La police saisit plus de 300 000 images, toutes générées par l’IA, dont près d’un dixième sont à caractère pédopornographique. Les près de 300 acheteurs résident dans plus d’une trentaine de pays différents. En automne, Europol informe fedpol que trois d’entre eux vivent en Suisse. fedpol alerte les cantons de domicile. Une première perquisition est effectuée dans le canton de Bâle-Campagne, suivie par une deuxième dans le canton de Lucerne, puis une troisième en ville de Zurich. Lors de ses aveux, l’un des individus a prétendu qu’il ne savait pas que la possession de matériel pédopornographique généré par l’IA était punissable.
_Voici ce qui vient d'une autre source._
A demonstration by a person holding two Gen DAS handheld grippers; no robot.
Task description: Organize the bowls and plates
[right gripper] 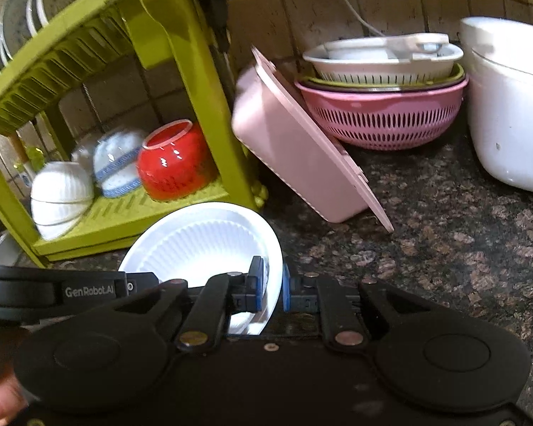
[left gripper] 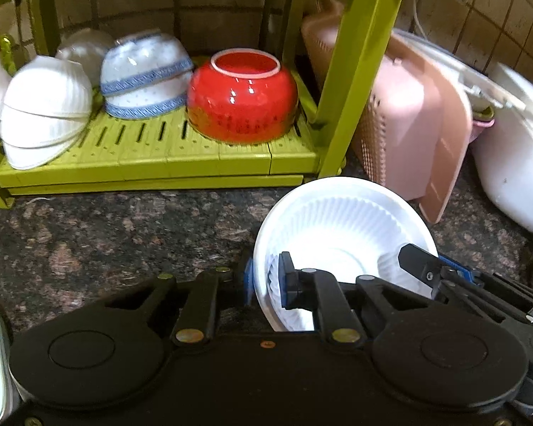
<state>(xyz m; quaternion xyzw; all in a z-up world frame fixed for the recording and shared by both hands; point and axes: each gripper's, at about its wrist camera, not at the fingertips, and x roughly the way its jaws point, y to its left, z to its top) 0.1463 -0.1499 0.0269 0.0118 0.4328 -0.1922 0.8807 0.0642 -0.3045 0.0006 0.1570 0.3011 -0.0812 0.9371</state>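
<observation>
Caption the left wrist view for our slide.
Both hand-held grippers clamp a white ribbed bowl before a green rack.

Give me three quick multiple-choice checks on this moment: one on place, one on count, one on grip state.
1. Where is the red bowl?
A. on the counter
B. on the green rack's lower shelf
C. in the pink colander

2. How many bowls are in the blue-banded stack?
A. two
B. four
C. five

3. What holds the ribbed white bowl?
A. left gripper only
B. neither
C. both grippers

Answers: 1 B, it sits upside down on the slatted shelf. 2 A, two banded rims show. 3 C, the left gripper and right gripper each clamp its rim.
</observation>
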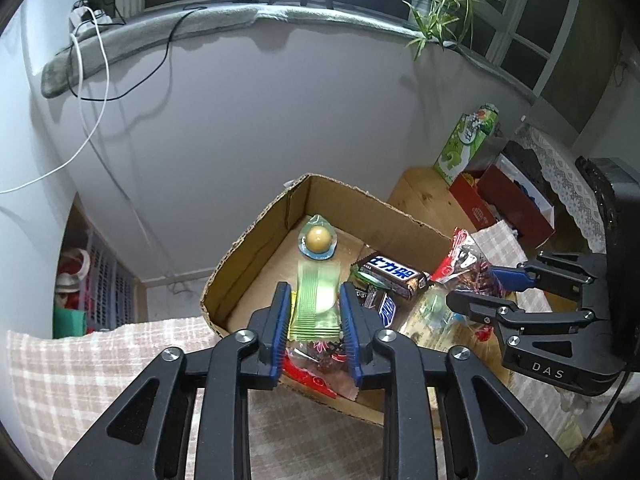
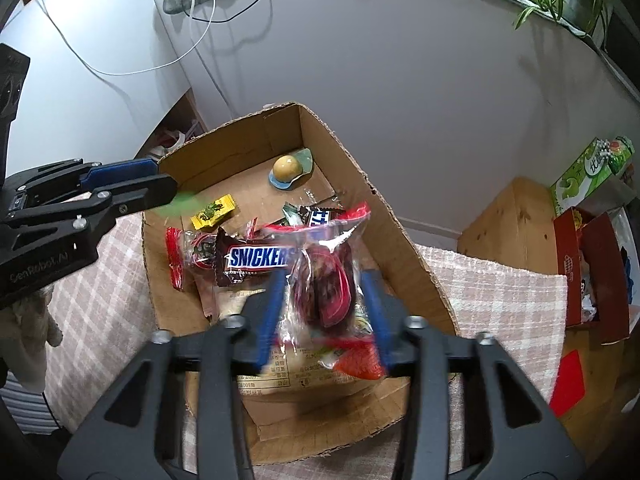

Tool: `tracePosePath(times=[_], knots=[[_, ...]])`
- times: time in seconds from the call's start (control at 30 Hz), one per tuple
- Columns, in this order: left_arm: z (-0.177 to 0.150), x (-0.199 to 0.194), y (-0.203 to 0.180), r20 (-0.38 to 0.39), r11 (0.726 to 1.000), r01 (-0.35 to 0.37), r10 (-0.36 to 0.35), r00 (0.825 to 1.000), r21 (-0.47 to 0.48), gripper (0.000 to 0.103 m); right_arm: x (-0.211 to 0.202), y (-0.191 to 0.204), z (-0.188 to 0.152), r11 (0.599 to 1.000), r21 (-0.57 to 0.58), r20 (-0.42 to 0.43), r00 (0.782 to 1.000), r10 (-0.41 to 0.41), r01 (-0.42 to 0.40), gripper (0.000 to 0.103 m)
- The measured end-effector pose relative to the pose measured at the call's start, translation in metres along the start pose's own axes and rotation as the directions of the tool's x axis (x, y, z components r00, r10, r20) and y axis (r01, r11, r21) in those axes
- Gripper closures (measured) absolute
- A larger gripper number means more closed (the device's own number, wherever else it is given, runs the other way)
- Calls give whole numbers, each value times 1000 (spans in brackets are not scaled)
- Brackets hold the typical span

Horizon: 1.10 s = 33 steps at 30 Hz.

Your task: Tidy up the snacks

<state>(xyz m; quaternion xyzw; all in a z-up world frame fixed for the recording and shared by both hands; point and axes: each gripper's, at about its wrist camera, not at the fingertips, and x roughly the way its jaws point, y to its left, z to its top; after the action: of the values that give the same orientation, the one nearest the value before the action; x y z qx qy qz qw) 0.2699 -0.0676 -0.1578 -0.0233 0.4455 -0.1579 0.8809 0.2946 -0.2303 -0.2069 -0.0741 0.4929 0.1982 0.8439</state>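
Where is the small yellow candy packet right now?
In the right wrist view, the yellow candy packet lies flat on the cardboard box floor, left of centre, just behind the Snickers bar and in front of the round yellow-domed sweet.

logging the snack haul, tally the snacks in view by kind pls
snickers bars: 2
red-edged clear packets: 2
pale green packet: 1
small yellow packet: 1
round egg-like snack: 1
total: 7, leaving out partly hidden wrappers underneath
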Motion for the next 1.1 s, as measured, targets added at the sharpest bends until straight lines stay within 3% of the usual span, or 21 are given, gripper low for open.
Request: tracePosePath(times=[0.07, 0.23, 1.1], knots=[[0, 0, -1, 1, 1000, -5, 5, 1000, -2, 60, -2, 1, 0, 1000, -5, 7, 1000, -11, 11, 30], [0, 1, -2, -10, 1000, -19, 19, 1000, -9, 49, 0, 2, -2, 999, -17, -10, 999, -35, 35, 29], [-20, -41, -9, 59, 999, -22, 24, 998, -31, 48, -46, 2, -33, 992, 127, 75, 997, -25, 15, 29]])
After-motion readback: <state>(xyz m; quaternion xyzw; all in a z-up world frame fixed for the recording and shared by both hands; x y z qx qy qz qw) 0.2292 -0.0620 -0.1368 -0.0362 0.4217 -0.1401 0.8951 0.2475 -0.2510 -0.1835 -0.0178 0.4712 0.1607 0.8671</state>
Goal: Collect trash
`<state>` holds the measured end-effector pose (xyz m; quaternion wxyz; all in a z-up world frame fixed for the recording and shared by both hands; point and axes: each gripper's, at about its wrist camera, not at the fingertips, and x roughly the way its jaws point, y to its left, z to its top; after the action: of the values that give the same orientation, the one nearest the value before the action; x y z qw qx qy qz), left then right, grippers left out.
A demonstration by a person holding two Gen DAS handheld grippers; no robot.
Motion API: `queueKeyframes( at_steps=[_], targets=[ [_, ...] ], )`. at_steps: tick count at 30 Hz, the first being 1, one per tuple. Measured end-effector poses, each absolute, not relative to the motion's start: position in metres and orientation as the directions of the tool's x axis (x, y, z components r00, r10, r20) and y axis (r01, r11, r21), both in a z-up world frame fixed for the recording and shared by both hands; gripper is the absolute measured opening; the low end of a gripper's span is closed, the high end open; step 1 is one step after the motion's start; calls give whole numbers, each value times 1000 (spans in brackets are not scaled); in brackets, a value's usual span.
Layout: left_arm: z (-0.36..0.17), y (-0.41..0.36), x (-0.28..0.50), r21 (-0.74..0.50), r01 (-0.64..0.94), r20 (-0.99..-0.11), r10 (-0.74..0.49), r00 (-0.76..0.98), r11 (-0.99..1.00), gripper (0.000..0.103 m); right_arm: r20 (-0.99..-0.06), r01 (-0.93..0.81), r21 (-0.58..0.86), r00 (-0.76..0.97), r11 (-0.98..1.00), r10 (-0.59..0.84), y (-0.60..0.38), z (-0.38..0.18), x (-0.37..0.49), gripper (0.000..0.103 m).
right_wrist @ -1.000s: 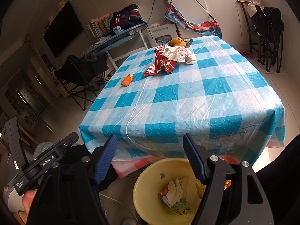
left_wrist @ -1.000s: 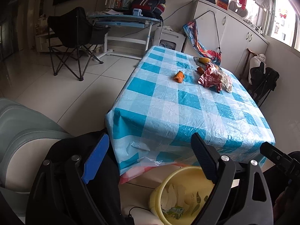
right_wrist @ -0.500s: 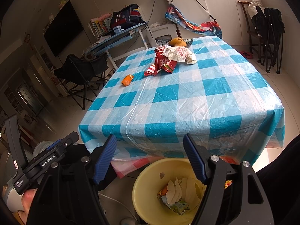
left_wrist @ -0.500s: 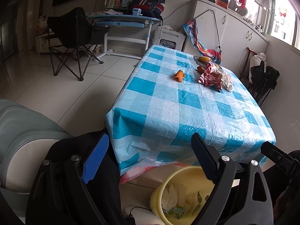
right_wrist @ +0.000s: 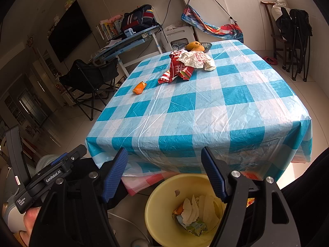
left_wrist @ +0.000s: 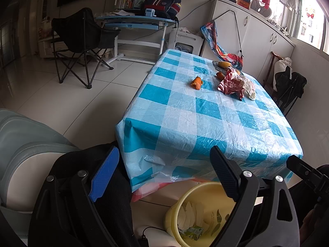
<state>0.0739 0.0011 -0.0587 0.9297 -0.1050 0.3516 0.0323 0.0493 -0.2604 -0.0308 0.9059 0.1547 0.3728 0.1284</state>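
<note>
A yellow bin (right_wrist: 160,201) (left_wrist: 191,197) stands on the floor below the table's near edge, holding white tissues and a green carton (right_wrist: 195,225). On the blue checked tablecloth (right_wrist: 205,111) (left_wrist: 185,123) lie an orange peel (right_wrist: 139,87) (left_wrist: 196,83), a red wrapper (right_wrist: 176,70) (left_wrist: 230,82) and a crumpled white bag (right_wrist: 197,60) (left_wrist: 249,86). My left gripper (left_wrist: 164,164) hangs open and empty before the table's edge. My right gripper (right_wrist: 164,164) is open and empty above the bin. The left gripper (right_wrist: 51,175) shows at the right wrist view's lower left.
A bowl with yellow fruit (right_wrist: 197,45) (left_wrist: 223,64) sits at the table's far end. A black folding chair (left_wrist: 80,41), a blue desk (left_wrist: 135,20) and white cabinets (left_wrist: 257,35) stand beyond. A grey sofa arm (left_wrist: 22,148) is at my left.
</note>
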Motion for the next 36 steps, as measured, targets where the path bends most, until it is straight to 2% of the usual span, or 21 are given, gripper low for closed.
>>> queueKeyframes(
  at_steps=[16, 22, 25, 36],
  targets=[
    [-58, 1, 75, -177, -133, -660, -17, 751, 975, 87, -633, -117, 378, 691, 918, 349, -261, -30, 50, 71],
    [-43, 11, 82, -187, -98, -615, -39, 788, 978, 87, -613, -156, 372, 699, 915, 369, -262, -14, 60, 71],
    [-44, 21, 92, -232, -99, -625, -70, 777, 968, 87, -605, -182, 342, 708, 922, 364, -265, -4, 73, 76],
    [-43, 10, 164, -166, -51, -652, -71, 755, 985, 87, -636, -186, 261, 705, 947, 314, -285, 3, 165, 76]
  ],
)
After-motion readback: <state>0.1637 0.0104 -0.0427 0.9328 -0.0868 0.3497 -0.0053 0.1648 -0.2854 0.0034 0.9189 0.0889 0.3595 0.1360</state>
Les auteurs profitent-t-ils effectivement d’une zone grise de la justice ? Non, selon le code pénal suisse. L’art. 197 spécifie expressément que la fabrication et la possession de représentations contenant des actes d’ordre sexuel non effectifs avec des mineurs sont punissables. Peu importe qu’il s’agisse de dessins, de photos ou d’images générées par l’IA : tout est passible d’une sanction.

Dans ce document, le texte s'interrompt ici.